Limace des abysses sur vase
Fosse des Kermadec

Limace des abysses sur vase

Dans les profondeurs hadales de la fosse de Kermadec, à des pressions dépassant les huit cents atmosphères, un poisson-limace translucide flotte sans effort apparent au-dessus d'un fond de vase organique sombre, son corps gélatineux d'un blanc rosé presque vitreux laissant deviner par transparence de fines structures internes — une adaptation remarquable rendue possible par des mécanismes biochimiques comme le TMAO, qui stabilise les protéines contre l'écrasement des profondeurs. Autour de lui, des amphipodes géants de l'espèce *Hirondellea gigas*, pâles comme de l'ivoire, se déplacent en courbes souples sur le sédiment, se faufilant entre des pelotes fécales, des ouvertures de terriers et de minces pellicules microbiennes qui tapissent la boue carbonée — témoins d'une activité biologique intense alimentée par la matière organique concentrée dans cette topographie en entonnoir.
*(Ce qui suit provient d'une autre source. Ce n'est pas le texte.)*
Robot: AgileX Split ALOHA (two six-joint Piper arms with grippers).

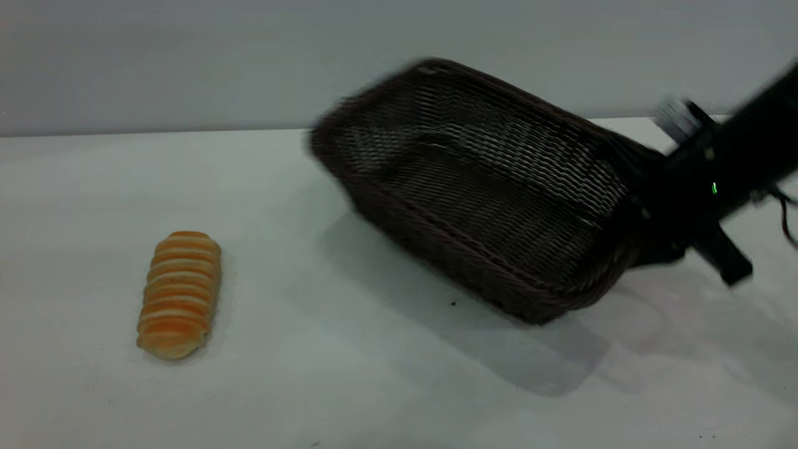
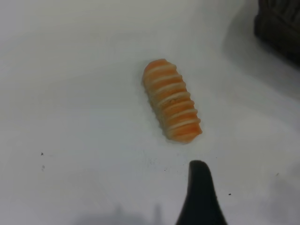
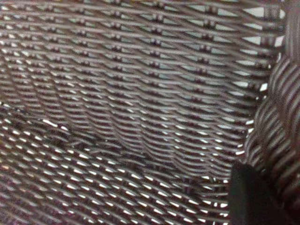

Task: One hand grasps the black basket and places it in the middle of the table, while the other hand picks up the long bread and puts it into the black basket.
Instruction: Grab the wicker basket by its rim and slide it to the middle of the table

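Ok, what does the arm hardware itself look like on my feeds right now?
The right arm is matte black and blocky, with a small green light, a pale grey fitting and a thin dark cable. Of the left claw only one black rounded fingertip shows.

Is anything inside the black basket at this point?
No. The black basket, tilted and gripped at one end by the right gripper, shows only bare weave. The long bread lies on the table. The gripped end is hidden.
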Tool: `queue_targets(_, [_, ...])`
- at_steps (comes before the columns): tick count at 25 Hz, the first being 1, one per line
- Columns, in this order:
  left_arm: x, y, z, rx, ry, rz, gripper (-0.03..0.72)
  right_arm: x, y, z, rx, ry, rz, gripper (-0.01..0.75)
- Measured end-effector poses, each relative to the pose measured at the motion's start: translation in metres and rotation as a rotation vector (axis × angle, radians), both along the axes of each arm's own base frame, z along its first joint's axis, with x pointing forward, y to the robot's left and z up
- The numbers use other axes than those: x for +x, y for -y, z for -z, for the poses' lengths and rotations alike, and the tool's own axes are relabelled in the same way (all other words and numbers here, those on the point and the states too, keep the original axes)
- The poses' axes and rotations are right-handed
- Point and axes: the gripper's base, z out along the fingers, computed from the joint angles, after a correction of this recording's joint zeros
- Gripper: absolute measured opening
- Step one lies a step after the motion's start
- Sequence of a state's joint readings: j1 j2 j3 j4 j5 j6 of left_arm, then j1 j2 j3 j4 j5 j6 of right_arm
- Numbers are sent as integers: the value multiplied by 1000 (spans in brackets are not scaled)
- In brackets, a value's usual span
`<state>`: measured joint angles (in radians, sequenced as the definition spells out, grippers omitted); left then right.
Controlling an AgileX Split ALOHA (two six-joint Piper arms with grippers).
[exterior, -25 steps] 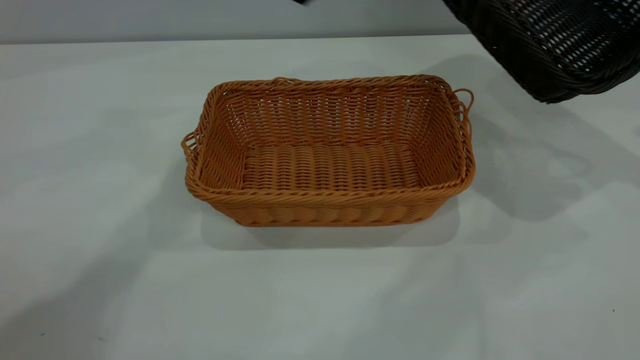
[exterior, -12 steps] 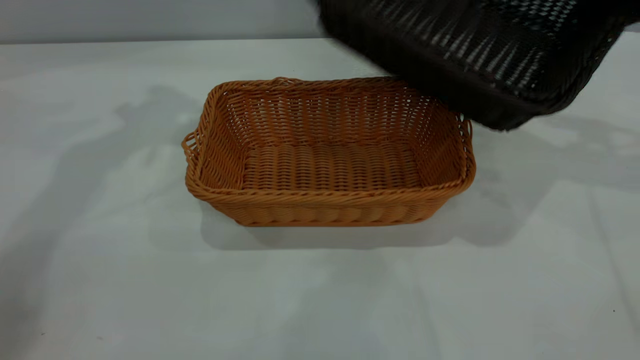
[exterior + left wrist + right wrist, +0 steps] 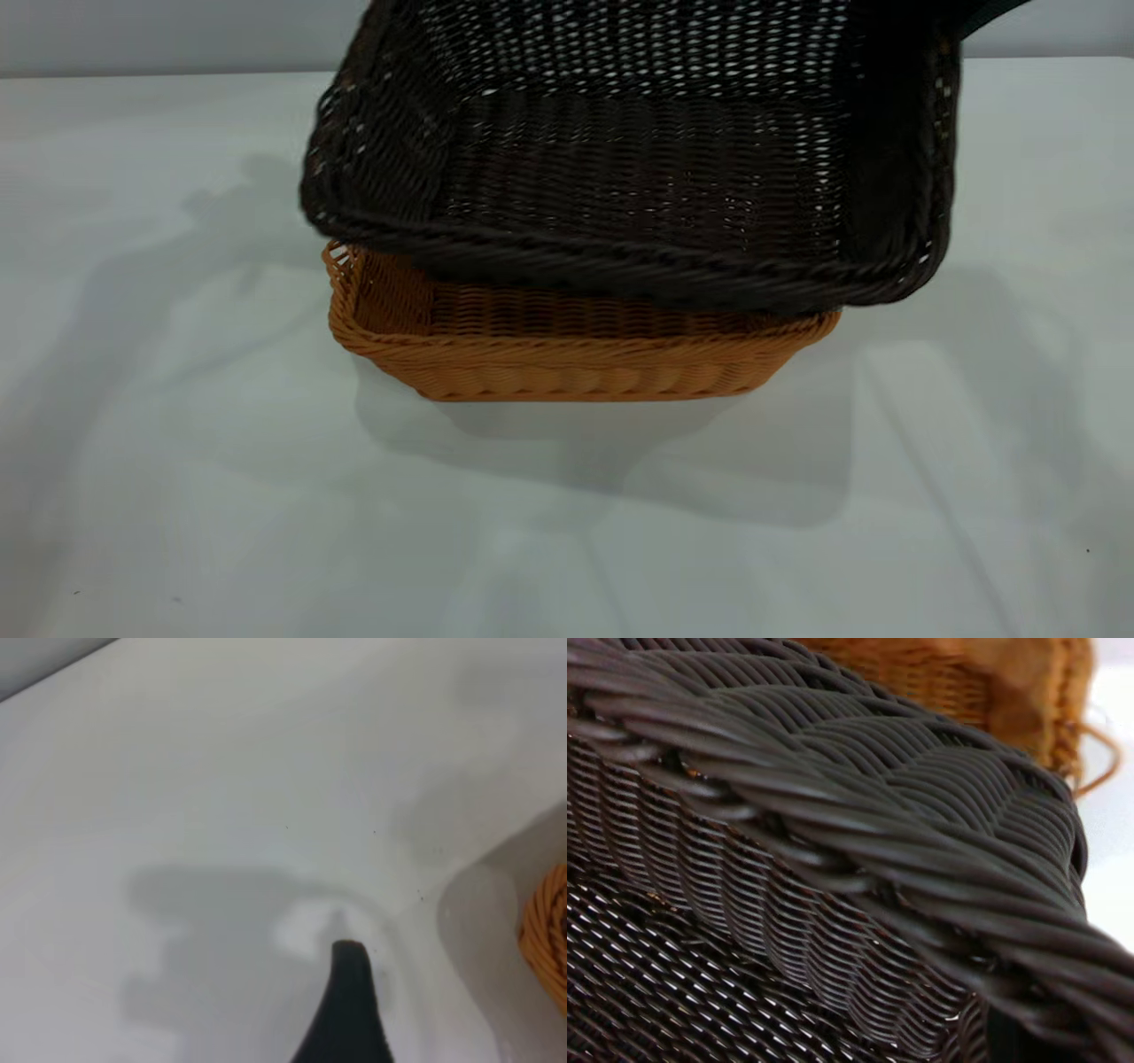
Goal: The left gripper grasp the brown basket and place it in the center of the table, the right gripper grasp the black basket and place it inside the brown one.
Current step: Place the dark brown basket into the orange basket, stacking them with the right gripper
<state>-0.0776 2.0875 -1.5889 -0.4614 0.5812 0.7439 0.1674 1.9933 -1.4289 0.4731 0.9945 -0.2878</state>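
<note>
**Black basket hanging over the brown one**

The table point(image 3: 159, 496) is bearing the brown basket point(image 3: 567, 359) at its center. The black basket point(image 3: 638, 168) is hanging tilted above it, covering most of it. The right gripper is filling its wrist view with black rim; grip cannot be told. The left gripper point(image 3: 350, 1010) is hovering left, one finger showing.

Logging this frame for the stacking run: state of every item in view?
Brown basket: upright on the table, empty, mostly covered from above.
Black basket: held in the air, tilted, over the brown basket, not yet inside.
Left tool: above bare table beside the brown basket, holding nothing.
</note>
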Motion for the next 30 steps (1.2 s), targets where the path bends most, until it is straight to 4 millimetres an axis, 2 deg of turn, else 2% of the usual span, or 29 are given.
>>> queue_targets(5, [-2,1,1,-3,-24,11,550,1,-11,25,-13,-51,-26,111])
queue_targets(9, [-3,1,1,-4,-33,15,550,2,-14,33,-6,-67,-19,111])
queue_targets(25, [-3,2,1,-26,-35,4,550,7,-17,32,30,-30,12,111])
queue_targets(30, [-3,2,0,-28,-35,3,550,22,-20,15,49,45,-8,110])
Des xénophyophores s'élèvent des pentes douces comme des dentelles fantomatiques à demi enfouies, parmi des fragments de neige marine déposés en silence, et une légère néphéloïde de fond suspend des particules dans l'eau noire et glacée à environ un ou deux degrés Celsius. Nulle lumière solaire ne pénètre jusqu'ici depuis des millénaires de nuit permanente : seuls de rares éclats de bioluminescence froide, bleu-vert, ponctuent l'obscurité absolue à la manière de signaux éphémères échangés entre des organismes dérivants dans le vide — révélant, le temps d'un instant figé, un monde d'une densité de silence et d'une étrangeté totales, qui existe sans témoin depuis l'origine de la fosse.